**Problem description:** Would you write out each line of the material below exactly, skipping every picture?
○ ○ ○ ○ ○ ○ ○
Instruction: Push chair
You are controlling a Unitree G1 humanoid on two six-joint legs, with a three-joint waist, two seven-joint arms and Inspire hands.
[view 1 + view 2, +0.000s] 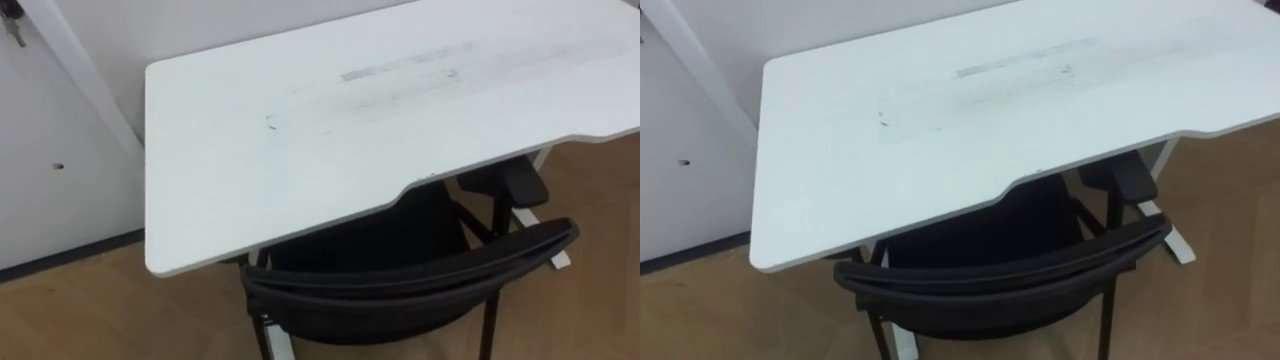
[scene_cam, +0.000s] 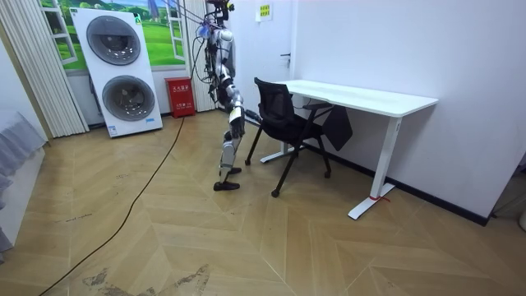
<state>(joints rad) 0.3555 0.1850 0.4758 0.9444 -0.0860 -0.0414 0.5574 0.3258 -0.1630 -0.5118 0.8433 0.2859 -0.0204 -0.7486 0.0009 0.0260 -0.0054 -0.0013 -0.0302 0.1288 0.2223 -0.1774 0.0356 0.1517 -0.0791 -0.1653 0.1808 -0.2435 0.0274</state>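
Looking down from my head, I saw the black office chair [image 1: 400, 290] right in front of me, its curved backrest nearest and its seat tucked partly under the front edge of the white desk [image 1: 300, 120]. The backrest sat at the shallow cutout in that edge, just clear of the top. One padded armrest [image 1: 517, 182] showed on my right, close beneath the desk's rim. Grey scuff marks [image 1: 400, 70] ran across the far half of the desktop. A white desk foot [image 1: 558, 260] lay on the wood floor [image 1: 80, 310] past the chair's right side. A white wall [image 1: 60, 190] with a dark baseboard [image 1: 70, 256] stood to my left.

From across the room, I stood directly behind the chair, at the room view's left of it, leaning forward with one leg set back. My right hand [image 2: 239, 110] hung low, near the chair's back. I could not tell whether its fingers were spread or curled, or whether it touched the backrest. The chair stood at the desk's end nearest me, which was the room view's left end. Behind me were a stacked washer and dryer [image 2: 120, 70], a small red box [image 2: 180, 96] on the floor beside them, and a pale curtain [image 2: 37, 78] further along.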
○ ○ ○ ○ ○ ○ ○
**Task answer:**
Instruction: Push chair
You are controlling a Unitree G1 humanoid on two six-joint legs, with a three-joint waist, two seven-joint arms and Inspire hands.
[view 1 + view 2, +0.000s] 
[scene_cam, +0.000s] 
<state>(joints rad) 0.3555 0.1850 0.4758 0.9444 -0.0860 -0.0414 0.5574 0.3258 -0.1630 -0.5118 0.8433 0.2859 -0.0204 -0.7486 0.0009 0.0260 -0.0054 -0.0013 -0.0302 0.1288 0.2223 -0.1774 0.0356 0.1517 -0.0791 -0.1653 0.1808 -0.2435 0.0274</state>
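Looking down from my head, I saw the black office chair [image 1: 400, 290] right in front of me, its curved backrest nearest and its seat tucked partly under the front edge of the white desk [image 1: 300, 120]. The backrest sat at the shallow cutout in that edge, just clear of the top. One padded armrest [image 1: 517, 182] showed on my right, close beneath the desk's rim. Grey scuff marks [image 1: 400, 70] ran across the far half of the desktop. A white desk foot [image 1: 558, 260] lay on the wood floor [image 1: 80, 310] past the chair's right side. A white wall [image 1: 60, 190] with a dark baseboard [image 1: 70, 256] stood to my left.

From across the room, I stood directly behind the chair, at the room view's left of it, leaning forward with one leg set back. My right hand [image 2: 239, 110] hung low, near the chair's back. I could not tell whether its fingers were spread or curled, or whether it touched the backrest. The chair stood at the desk's end nearest me, which was the room view's left end. Behind me were a stacked washer and dryer [image 2: 120, 70], a small red box [image 2: 180, 96] on the floor beside them, and a pale curtain [image 2: 37, 78] further along.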

The reply is now complete.